The present invention also provides intermediates useful in the preparation of compounds of Formula I or Formula II. A preferred intermediate compound of the present invention is described by structure 2 shown below.
Figure imgf000019_0002
It will be appreciated by those skilled in the art that certain compounds of Formula I or II may contain an asymmetrically substituted carbon atom and accordingly may exist in, and be isolated in, optically-active and racemic forms. Some compounds may exhibit polymorphism. It is to be understood that the present invention encompasses any racemic, optically-active, polymorphic or stereoisomeric form, or mixtures thereof, which form possesses properties useful in the treatment of atherosclerosis, obesity, and the other conditions noted herein, it being well known in the art how to prepare optically-active forms (for example, by resolution of the racemic form by recrystallization techniques, by synthesis from optically-active starting materials, by chiral synthesis, or by chromatographic separation using a chiral stationary phase) and how to determine efficacy for the treatment of the conditions noted herein by the standard tests described hereinafter. The chemist of ordinary skill will recognize that certain combinations of substituents or moieties listed in this invention define compounds which will be less stable under physiological conditions (e.g., those containing aminal or acetal linkages). Accordingly, such compounds are less preferred.

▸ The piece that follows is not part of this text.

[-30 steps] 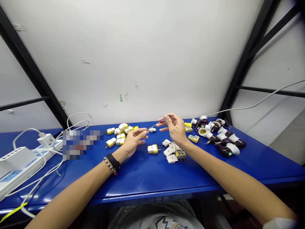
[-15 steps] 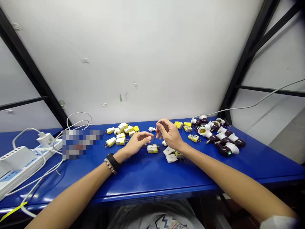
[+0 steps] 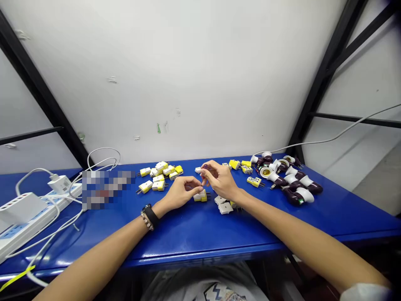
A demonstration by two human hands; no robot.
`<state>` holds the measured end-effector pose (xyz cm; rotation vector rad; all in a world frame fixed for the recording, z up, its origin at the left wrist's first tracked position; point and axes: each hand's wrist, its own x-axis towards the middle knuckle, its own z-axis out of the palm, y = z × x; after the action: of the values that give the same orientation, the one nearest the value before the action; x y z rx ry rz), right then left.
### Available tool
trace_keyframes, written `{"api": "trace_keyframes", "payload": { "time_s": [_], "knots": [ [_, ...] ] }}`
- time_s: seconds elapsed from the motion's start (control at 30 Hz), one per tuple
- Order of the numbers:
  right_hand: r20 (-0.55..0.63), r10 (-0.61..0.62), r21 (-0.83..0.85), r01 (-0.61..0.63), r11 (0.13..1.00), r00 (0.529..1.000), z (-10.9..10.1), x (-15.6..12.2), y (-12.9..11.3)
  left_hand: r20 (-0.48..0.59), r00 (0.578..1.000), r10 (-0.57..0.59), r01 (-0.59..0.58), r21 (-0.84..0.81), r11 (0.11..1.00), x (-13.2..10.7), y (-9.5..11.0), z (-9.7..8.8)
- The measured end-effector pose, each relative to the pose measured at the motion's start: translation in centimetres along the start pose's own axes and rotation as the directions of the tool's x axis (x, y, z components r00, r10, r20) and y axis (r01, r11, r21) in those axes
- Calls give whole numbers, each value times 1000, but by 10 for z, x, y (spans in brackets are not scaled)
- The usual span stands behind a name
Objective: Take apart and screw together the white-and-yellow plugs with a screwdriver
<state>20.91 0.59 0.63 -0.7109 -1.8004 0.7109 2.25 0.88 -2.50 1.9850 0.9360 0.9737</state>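
My right hand (image 3: 221, 179) is closed round a small screwdriver (image 3: 206, 167), its handle mostly hidden by the fingers. Thumb and fingertips of my left hand (image 3: 181, 191) come together just below it, near the tip; whatever they pinch is too small to make out. Directly under both hands, a white and yellow plug (image 3: 200, 196) lies on the blue table, partly covered by the left fingertips. Right of that plug, beneath my right wrist, are white plug covers (image 3: 225, 207) and a partly hidden yellow plug half.
Several white and yellow plugs (image 3: 159, 184) lie to the left. Opened yellow plug halves (image 3: 255, 181) lie right, beside a pile of dark lamp holders (image 3: 291, 179). A power strip (image 3: 12, 234) with white cables occupies the table's (image 3: 175, 240) left end. A wall stands behind.
My left hand has moved right and its fingertips have closed in over the plug. The right hand has shifted slightly left and down with the screwdriver.
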Motion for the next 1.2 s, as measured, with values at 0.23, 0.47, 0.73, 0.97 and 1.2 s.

The present invention further provides a method of forming the compounds of Formula I or II of the present invention by a synthetic process. Compounds of Formula I or II can also be made by processes which include processes known in the chemical arts for the production of similar compounds. Such processes for the manufacture of a compound of Formula I or II as defined above are provided as further features of the invention and are illustrated by the procedures discussed below. Conventional methods and/or techniques of purification and separation known to those skilled in the art can be used to isolate the compounds of this invention. Such techniques include all types of chromatography (HPLC, column chromatography using common adsorbents such as silica gel, and thin layer chromatography), recrystallization, and differential (i.e., liquid- liquid) extraction techniques. The compounds herein form cationic salts such as acid addition salts and the expression
"pharmaceutically-acceptable salts" is intended to define but not be limited to such salts as the hydrochloride, hydrobromide, sulfate, hydrogen sulfate, phosphate, hydrogen phosphate, dihydrogenphosphate, acetate, succinate, citrate, benzoate, ascorbate, lactate, pamoate, tartrate, methanesulfonate (mesylate) and p-toluenesulfonate (tosylate) salts. For many compounds polyaddition salts are feasible.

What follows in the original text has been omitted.